Task objective | Transcribe, word for word and without additions, each line below from the one containing "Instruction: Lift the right" through the one containing "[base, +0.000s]", both ends included.

[Opening Data records section]

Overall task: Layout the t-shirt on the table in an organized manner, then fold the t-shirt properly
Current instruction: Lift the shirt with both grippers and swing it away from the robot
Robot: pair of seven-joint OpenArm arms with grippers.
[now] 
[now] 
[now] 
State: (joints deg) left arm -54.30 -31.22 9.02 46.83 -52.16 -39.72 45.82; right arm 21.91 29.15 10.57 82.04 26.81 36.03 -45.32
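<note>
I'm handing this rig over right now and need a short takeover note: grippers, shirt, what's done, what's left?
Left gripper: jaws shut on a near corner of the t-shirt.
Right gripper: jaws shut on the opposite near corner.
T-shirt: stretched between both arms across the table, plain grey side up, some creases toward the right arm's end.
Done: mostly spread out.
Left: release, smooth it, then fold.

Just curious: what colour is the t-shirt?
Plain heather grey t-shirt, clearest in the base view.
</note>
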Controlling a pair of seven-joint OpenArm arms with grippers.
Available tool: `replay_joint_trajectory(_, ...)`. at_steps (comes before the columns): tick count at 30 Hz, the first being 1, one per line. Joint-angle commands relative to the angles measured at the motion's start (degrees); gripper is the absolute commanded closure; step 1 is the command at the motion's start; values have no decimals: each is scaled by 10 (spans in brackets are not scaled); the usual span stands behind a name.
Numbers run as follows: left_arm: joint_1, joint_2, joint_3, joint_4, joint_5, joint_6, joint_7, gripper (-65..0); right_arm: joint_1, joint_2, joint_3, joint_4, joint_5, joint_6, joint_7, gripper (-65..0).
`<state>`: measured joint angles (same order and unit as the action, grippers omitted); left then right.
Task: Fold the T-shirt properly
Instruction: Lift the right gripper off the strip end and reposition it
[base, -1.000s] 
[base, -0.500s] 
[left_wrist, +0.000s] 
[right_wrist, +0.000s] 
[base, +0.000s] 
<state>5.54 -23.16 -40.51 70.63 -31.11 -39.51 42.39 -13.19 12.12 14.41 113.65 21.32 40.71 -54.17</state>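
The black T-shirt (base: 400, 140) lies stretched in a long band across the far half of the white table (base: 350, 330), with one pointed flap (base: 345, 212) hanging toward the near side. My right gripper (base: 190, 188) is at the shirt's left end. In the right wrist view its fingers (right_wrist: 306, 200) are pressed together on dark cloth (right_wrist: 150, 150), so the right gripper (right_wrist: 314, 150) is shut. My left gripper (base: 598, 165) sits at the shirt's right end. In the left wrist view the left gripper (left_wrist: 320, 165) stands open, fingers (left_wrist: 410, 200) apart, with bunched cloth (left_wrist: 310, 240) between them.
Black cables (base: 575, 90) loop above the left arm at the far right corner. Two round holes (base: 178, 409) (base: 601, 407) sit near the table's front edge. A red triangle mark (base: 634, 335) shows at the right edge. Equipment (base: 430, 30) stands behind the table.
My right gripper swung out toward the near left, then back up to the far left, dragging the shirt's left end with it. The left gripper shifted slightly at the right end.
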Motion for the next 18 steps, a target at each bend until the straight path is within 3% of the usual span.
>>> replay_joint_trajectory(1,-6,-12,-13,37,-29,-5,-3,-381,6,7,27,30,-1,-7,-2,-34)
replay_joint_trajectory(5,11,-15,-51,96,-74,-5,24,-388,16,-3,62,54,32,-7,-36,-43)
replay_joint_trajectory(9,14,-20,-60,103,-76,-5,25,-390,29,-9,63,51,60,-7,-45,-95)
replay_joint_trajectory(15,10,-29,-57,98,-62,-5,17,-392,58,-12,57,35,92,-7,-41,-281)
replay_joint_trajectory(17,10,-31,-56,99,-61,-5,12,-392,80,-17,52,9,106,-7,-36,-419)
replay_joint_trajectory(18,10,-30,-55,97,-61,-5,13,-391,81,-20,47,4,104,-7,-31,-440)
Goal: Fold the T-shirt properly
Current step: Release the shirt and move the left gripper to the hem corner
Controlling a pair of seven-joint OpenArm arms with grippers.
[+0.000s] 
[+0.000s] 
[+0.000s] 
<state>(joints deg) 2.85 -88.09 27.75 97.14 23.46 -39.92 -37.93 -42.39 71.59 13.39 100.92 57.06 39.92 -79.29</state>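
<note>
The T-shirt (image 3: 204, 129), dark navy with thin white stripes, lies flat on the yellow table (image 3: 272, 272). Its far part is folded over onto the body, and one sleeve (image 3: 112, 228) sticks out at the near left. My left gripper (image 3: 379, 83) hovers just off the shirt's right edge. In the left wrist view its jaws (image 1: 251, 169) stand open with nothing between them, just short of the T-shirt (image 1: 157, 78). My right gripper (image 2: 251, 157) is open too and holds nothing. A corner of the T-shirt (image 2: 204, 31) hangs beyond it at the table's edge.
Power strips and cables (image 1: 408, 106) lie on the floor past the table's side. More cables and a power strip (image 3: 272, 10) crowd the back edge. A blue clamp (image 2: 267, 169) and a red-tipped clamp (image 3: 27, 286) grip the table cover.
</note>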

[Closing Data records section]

Solution for this exercise |
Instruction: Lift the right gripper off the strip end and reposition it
[base, -1.000s] 
[base, -0.500s] 
[left_wrist, +0.000s] 
[right_wrist, +0.000s] 
[base, +0.000s] 

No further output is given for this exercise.